• _ACTIVITY_: Where the material below has a line containing "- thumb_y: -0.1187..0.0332", start repeating exactly, and keep going through the line containing "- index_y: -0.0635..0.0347", with no other lines.
━━ DATASET CONTENT ━━
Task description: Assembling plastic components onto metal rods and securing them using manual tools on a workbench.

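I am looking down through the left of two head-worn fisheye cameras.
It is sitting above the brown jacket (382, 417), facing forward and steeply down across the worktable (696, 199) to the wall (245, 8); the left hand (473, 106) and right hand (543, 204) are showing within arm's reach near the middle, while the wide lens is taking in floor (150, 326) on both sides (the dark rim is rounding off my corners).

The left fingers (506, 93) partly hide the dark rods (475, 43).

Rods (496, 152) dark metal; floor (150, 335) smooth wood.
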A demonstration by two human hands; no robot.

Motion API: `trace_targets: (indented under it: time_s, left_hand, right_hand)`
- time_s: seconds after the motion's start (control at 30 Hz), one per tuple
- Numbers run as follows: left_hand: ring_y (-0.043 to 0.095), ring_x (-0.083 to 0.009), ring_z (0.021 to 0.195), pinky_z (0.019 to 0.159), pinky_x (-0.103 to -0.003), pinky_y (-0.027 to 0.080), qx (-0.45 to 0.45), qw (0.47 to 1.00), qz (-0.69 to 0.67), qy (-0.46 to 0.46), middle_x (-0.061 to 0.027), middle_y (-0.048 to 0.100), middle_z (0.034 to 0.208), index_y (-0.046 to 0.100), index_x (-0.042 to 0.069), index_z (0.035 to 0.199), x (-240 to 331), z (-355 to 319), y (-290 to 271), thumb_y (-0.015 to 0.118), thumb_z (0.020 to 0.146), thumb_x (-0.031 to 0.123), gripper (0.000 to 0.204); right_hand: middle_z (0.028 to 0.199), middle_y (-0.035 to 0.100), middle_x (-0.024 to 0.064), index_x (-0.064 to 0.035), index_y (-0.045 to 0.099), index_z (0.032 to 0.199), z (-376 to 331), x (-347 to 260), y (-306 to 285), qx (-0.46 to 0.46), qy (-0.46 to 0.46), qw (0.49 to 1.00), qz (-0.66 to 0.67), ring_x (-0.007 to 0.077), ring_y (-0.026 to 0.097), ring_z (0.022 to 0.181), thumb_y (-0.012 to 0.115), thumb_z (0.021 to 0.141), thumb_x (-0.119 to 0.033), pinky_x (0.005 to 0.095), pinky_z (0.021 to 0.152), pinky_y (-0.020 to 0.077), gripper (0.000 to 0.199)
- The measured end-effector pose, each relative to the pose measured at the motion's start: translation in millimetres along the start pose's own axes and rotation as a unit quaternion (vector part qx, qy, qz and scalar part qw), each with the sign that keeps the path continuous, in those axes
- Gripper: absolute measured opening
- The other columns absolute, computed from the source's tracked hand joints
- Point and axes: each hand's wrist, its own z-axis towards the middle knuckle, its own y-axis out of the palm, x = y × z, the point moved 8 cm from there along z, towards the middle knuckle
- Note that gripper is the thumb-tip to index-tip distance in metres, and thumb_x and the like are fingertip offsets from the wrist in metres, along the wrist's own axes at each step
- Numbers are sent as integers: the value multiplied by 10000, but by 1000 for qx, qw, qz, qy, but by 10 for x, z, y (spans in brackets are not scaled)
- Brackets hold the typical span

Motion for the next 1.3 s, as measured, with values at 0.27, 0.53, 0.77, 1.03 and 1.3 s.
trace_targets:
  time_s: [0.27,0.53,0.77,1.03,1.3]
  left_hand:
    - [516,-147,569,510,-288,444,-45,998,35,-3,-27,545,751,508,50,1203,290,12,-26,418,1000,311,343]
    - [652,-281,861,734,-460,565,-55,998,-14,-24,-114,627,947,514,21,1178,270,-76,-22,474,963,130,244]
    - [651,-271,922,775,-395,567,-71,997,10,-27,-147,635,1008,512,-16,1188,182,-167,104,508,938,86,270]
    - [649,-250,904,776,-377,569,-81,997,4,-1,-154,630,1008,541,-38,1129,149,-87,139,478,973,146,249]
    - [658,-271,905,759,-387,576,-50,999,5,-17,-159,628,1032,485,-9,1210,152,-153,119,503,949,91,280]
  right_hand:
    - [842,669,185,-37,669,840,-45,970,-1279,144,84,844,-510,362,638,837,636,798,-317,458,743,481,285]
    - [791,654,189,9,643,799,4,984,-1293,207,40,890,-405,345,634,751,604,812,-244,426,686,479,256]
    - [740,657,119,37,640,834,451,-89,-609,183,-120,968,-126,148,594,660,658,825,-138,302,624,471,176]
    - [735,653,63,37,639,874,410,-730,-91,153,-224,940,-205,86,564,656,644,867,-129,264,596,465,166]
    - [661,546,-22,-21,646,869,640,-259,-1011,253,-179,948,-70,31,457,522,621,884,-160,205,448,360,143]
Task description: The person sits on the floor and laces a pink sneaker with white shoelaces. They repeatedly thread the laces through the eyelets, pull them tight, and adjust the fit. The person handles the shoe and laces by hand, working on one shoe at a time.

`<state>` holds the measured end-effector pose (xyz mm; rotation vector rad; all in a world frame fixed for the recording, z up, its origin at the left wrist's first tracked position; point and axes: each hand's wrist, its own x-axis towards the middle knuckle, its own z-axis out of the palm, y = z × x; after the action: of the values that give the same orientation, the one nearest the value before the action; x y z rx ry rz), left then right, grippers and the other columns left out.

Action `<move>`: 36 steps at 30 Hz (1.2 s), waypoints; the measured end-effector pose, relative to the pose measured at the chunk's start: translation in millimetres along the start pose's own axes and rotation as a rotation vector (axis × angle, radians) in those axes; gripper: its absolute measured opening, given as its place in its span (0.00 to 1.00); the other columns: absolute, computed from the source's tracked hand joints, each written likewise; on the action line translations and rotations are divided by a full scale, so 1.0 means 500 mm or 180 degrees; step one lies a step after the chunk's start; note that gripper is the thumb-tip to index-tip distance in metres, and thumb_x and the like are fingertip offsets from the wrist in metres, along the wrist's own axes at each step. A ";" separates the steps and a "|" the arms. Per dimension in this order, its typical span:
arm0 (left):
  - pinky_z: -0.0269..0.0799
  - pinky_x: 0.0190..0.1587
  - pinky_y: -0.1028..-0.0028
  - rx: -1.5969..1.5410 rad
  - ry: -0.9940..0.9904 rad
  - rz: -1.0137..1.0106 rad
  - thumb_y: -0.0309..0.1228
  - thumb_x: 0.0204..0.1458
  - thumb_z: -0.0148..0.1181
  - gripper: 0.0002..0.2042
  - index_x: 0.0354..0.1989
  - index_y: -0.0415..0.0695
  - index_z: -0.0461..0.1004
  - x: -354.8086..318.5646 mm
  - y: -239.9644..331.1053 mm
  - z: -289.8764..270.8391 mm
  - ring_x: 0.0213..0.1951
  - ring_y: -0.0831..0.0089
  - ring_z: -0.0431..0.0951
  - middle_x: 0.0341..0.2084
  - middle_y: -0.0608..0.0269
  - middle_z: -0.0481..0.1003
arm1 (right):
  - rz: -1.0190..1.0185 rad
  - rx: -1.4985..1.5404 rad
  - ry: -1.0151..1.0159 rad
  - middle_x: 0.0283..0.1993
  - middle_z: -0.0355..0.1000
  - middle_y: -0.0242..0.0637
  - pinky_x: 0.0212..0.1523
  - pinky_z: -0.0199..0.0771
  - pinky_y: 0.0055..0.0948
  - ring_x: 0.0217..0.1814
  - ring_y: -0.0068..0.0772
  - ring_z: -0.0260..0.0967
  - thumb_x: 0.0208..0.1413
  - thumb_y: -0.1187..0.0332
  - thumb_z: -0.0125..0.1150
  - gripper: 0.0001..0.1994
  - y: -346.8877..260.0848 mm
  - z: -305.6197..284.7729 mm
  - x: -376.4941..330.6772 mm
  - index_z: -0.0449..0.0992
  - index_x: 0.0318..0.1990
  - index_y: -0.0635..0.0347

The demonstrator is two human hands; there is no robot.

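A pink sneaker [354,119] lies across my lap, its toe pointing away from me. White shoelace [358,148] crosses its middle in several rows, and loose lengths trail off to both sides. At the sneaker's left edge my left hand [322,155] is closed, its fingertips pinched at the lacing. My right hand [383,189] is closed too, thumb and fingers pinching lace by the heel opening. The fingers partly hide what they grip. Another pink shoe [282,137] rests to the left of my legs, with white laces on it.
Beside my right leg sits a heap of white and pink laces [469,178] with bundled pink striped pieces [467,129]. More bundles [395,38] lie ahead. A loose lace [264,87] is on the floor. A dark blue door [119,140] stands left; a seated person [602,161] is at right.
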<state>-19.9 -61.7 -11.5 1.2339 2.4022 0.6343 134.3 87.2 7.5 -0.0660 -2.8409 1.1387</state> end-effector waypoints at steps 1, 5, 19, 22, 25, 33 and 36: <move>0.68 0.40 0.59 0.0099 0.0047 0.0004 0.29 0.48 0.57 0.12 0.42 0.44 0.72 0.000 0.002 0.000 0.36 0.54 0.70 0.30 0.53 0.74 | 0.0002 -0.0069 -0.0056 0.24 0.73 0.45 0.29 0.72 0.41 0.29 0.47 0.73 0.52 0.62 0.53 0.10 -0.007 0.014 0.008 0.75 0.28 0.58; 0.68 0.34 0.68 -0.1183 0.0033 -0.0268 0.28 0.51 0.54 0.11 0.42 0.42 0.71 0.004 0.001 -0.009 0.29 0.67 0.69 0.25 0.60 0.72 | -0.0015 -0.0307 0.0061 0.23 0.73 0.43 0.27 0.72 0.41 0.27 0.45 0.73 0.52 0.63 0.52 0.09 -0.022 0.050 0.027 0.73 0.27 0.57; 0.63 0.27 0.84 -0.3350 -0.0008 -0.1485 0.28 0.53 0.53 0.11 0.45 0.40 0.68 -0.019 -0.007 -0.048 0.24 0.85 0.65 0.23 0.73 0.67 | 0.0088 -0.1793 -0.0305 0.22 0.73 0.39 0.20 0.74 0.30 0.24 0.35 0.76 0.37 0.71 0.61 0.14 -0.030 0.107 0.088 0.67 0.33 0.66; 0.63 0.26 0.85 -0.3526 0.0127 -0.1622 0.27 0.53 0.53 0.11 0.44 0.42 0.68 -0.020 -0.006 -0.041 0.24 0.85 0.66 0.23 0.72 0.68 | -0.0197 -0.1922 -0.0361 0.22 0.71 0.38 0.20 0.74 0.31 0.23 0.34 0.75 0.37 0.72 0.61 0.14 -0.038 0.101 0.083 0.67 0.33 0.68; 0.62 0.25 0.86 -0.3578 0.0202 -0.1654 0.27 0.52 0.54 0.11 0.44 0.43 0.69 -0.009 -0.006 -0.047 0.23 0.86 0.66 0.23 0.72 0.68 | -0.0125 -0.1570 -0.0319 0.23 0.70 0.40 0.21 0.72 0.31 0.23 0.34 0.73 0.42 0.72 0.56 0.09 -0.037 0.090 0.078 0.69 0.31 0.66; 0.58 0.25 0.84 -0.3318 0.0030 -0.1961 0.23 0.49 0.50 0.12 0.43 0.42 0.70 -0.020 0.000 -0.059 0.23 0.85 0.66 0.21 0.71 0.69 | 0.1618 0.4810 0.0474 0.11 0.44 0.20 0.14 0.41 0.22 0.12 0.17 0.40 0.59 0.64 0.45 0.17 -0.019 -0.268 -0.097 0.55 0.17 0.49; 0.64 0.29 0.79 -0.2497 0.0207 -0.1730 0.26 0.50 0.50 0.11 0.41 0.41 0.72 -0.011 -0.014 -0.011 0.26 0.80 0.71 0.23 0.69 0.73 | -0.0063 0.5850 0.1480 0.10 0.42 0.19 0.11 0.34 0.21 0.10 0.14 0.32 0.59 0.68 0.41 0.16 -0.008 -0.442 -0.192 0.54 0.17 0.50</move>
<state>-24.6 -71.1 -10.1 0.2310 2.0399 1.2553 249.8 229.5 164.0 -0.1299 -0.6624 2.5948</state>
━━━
• _RESPONSE AREA_:
  - thumb_y: -0.1187..0.0332
  - thumb_z: -0.0125..0.1150
  - gripper: 0.0001..0.1994
  - y: -346.8877..260.0848 mm
  - z: -305.6197..284.7729 mm
  - x: -376.4941..330.6772 mm
  - index_z: -0.0449..0.0992
  - index_x: 0.0318..0.1990
  - index_y: -0.0635..0.0347

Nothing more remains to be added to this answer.